Por eso lo recuerdo en la pantalla de la vieja televisión, rollizo, vestido de pants y tenis, la chamarra roja y en la espalda su nombre en grande, como un beisbolista, un “pelotero”, entre sus fans que lo vitoreaban a su paso. Era su campeón. Las televisoras pasaban una cinta que decía: “…cadena impuesta por el Poder Ejecutivo…, abuso de poder…, según el art. 192 de la Ley Orgánica de Telecomunicaciones”. “¡El paro fue un fracaso!”, gritaba Chávez en una mitad de la pantalla y en la otra corrían ríos de manifestantes: “¡Chávez, estás ponchao!”.
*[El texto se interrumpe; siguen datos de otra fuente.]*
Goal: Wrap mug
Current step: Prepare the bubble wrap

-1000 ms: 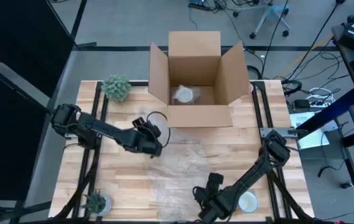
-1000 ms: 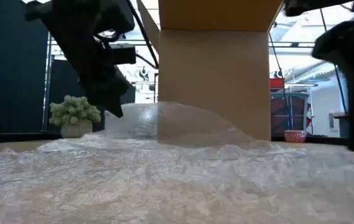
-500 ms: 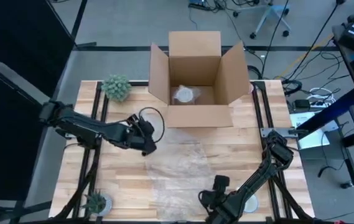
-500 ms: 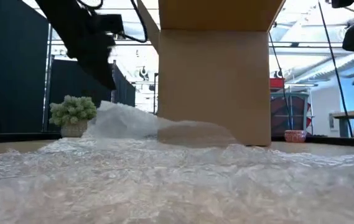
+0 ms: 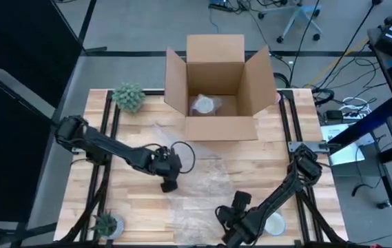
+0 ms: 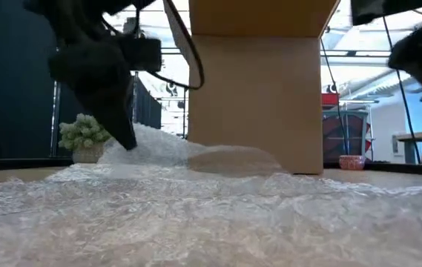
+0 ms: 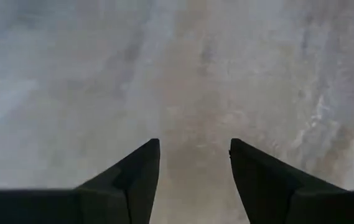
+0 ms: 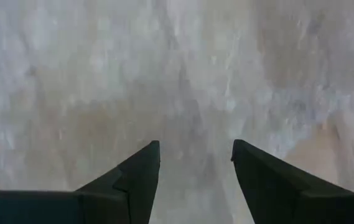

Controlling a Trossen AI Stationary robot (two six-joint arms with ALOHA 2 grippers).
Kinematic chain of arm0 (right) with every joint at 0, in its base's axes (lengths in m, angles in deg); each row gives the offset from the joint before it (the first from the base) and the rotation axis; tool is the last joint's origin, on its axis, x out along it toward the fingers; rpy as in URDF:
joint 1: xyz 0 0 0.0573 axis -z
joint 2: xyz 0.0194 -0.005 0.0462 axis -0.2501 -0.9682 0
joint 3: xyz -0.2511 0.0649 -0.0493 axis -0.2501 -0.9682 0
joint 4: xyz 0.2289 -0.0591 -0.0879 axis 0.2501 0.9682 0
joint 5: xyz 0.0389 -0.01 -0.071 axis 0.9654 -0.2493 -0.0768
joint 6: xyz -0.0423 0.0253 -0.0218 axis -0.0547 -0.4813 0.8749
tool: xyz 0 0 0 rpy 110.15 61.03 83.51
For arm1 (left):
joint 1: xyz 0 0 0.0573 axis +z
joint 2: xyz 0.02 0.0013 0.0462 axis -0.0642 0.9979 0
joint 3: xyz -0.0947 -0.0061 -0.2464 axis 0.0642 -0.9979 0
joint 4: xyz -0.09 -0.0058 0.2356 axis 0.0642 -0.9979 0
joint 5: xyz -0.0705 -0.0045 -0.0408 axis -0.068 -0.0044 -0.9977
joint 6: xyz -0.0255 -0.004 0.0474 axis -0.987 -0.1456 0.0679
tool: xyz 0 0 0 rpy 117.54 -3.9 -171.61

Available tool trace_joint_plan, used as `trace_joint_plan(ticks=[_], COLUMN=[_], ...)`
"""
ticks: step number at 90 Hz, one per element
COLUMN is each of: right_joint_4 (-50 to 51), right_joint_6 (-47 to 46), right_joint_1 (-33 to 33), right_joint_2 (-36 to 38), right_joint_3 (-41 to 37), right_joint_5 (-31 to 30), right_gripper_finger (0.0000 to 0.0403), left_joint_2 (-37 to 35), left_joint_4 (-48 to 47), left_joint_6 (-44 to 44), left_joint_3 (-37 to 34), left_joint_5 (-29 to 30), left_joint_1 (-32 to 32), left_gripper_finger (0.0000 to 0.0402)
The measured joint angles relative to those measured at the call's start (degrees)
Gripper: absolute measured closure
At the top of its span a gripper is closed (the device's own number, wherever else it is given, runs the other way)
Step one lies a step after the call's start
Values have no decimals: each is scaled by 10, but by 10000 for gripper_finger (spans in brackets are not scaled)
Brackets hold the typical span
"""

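Left arm reaches across the table, its left gripper [image 5: 167, 184] pointing down over the bubble wrap [image 5: 199, 186], fingers parted, holding nothing; right gripper [image 5: 227, 233], fingers likewise apart and empty, hovers at the sheet's near edge; the wrap lies flat before the cardboard box [image 5: 218, 86], running lengthwise from box to near edge.

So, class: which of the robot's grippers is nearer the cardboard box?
Left. The left gripper hangs just in front of the cardboard box, while the right gripper sits farther back, near the table's front edge.
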Motion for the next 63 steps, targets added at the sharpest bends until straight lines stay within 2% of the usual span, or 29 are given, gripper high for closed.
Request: trace_joint_plan(ticks=[19,33,43,63], right_joint_4=[-145,-239,-258,-274], right_joint_6=[76,129,130,136], right_joint_1=[31,62,76,70], right_joint_2=[0,-10,-28,-60], right_joint_3=[0,0,0,3], right_joint_5=[-36,-61,-57,-1], right_gripper_finger=[216,216,216,216], left_joint_2=[33,33,33,33], left_joint_4=[13,30,28,27], left_joint_6=[32,62,69,68], left_joint_3=[0,0,0,-1], left_joint_5=[84,120,151,154], left_joint_1=[10,29,43,55], left_gripper_finger=[222,222,222,222])
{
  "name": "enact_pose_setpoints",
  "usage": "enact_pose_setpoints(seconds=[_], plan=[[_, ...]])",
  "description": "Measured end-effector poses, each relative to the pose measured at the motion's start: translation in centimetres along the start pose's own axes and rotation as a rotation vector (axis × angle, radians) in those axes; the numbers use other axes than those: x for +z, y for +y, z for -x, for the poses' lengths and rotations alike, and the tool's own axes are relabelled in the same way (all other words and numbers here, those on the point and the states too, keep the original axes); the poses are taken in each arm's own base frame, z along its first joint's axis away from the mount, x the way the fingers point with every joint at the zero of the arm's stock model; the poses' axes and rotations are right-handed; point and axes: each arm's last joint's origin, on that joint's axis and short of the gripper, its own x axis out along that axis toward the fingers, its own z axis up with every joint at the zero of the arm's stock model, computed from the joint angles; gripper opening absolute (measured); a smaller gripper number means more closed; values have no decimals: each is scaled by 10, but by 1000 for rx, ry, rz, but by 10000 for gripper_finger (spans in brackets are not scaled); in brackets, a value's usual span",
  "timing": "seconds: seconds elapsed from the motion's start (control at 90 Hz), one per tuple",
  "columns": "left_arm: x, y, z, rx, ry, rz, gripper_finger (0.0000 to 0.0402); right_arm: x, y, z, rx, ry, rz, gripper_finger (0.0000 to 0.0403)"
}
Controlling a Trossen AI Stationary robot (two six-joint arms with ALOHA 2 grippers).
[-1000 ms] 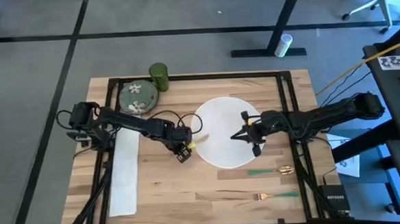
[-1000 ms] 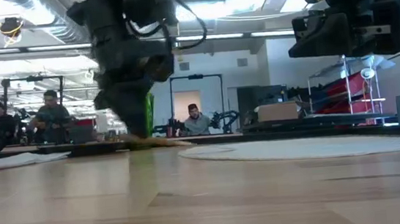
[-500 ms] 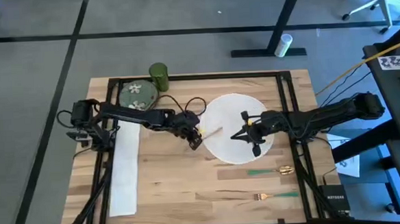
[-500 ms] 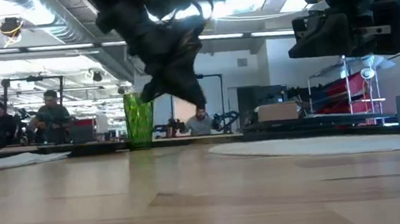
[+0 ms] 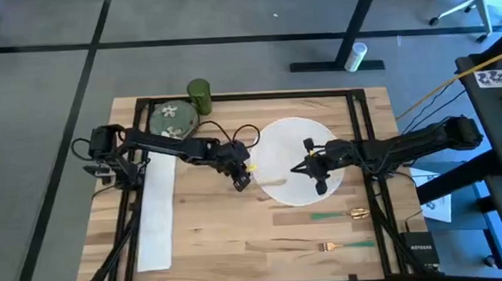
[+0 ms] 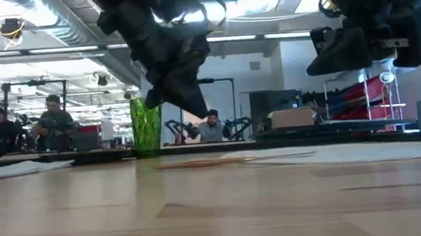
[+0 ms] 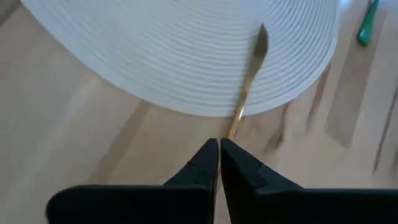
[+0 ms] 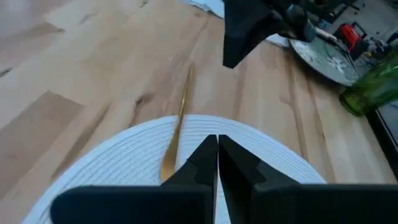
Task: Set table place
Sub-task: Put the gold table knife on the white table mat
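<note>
green glass (image 5: pixel 200 96) and floral plate (image 5: pixel 174 121) stand side by side, contents unseen.

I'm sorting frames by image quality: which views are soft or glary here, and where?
Low view: ceiling lights flare behind the left gripper, a dark silhouette; the near table is blurred. Left wrist view: the gold knife and white placemat are fairly sharp, its own fingers soft. Right wrist view: the green glass is out of focus. High view: even light, no glare.
</note>
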Motion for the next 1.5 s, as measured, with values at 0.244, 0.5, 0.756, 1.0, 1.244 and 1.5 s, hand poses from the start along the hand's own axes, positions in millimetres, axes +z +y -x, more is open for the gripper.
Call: enact_pose_setpoints(seconds=[0.244,0.5,0.756,1.0,1.244,1.5], plan=[[-3,-6,0,-14,1,-263,0,0,1,0,21,-8,-5,3],[10,-3,1,51,-119,-641,0,15,-5,-12,52,-10,-7,52],[27,21,-10,126,-190,-787,0,18,-8,-44,111,120,-8,23],[21,44,-56,104,-120,-852,0,19,-8,-53,156,122,-9,5],[7,45,-74,87,-23,-831,0,17,-7,-53,169,149,-17,2],[-7,36,-64,82,109,-678,0,15,-6,-53,176,175,-51,3]])
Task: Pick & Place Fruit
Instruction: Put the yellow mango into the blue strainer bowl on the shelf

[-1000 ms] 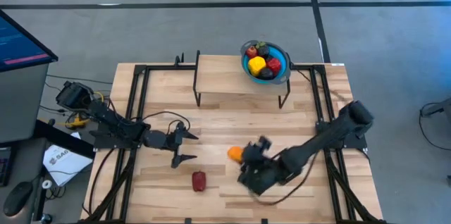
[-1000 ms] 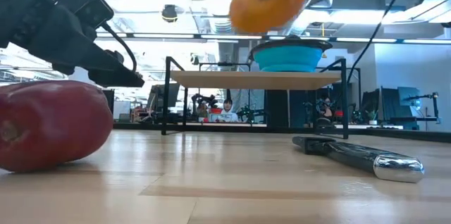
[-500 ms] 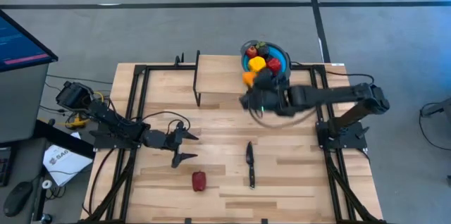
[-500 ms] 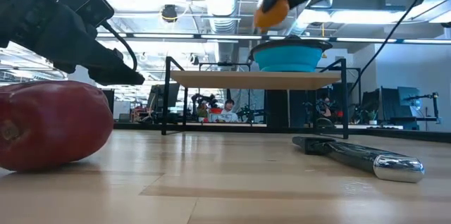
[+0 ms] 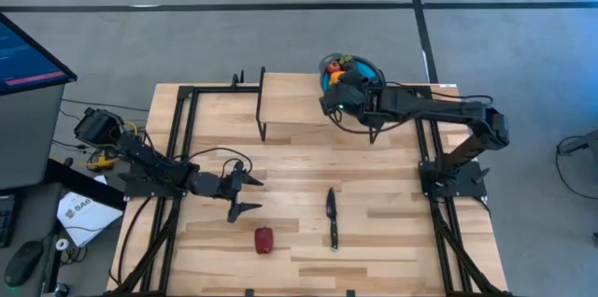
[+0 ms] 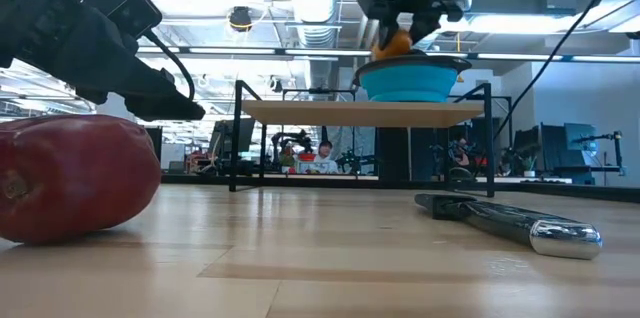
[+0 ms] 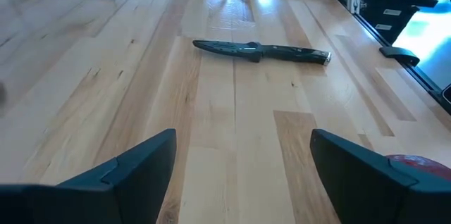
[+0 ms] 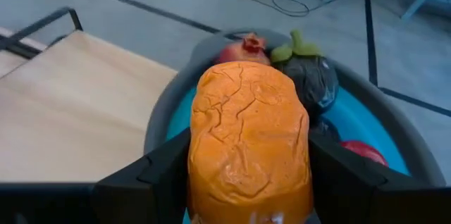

En octubre de este año serán las elecciones, “¡la batalla de Carabobo!”,  en las que, vaticina, va a ganar otro periodo de gobierno. Hasta el 2021, como prometió en aquellos días. (En 1998 se hizo del poder.) Hoy considera una fecha mayor. Está seguro que su pueblo sin él iría a la deriva, por eso suplica públicamente que Dios le conceda vida, “aunque sea dolorosa”, “porque todavía me quedan cosas por hacer por este pueblo”.

Después del 11 de abril de 2002, me pareció que el golpe de Estado había sido una representación teatral. Se resolvió en 48 horas, con un contragolpe que reintegró a Chávez al poder. Salió fortalecido: declamando un poemita que había escrito durante las horas de cautiverio. Lo recuerdo hablando en un tono que quería ser conciliatorio, mientras corría un cintillo azul por lo bajo de la destartalada televisión: “En este momento francotiradores están disparando a los manifestantes desde las azoteas”.